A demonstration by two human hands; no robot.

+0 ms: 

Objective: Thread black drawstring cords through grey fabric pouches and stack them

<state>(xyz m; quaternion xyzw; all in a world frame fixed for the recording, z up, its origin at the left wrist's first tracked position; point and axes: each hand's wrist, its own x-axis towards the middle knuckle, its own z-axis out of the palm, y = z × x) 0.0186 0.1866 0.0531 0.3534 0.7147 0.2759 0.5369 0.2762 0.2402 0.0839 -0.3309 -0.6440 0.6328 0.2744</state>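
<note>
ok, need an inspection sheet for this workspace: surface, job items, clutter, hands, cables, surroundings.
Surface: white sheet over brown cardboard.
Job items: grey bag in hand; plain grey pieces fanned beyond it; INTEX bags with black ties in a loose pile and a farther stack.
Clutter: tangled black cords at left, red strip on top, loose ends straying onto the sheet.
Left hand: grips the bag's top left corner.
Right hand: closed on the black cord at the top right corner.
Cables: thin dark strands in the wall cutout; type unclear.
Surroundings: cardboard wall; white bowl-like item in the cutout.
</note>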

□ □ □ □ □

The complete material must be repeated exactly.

▶ _Your response_
A demonstration by two human hands; no robot.

+0 ms: 

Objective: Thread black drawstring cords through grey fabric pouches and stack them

<state>(xyz m; quaternion xyzw; all in a world frame fixed for the recording, z up, its origin at the left wrist's first tracked position; point and axes: each hand's wrist, its own x-axis towards the middle knuckle, its own z-axis out of the palm, y = z × x) 0.0186 0.1866 0.0531 0.3534 0.7147 0.2759 0.5369 0.2762 0.2402 0.0839 -0.3309 -0.6440 0.6328 0.2744</state>
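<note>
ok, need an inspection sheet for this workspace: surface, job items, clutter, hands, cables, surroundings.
Surface: white sheet over brown cardboard.
Job items: grey bag in hand; plain grey pieces fanned beyond it; INTEX bags with black ties in a loose pile and a farther stack.
Clutter: tangled black cords at left, red strip on top, loose ends straying onto the sheet.
Left hand: grips the bag's top left corner.
Right hand: closed on the black cord at the top right corner.
Cables: thin dark strands in the wall cutout; type unclear.
Surroundings: cardboard wall; white bowl-like item in the cutout.
</note>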

The exercise has now been completed.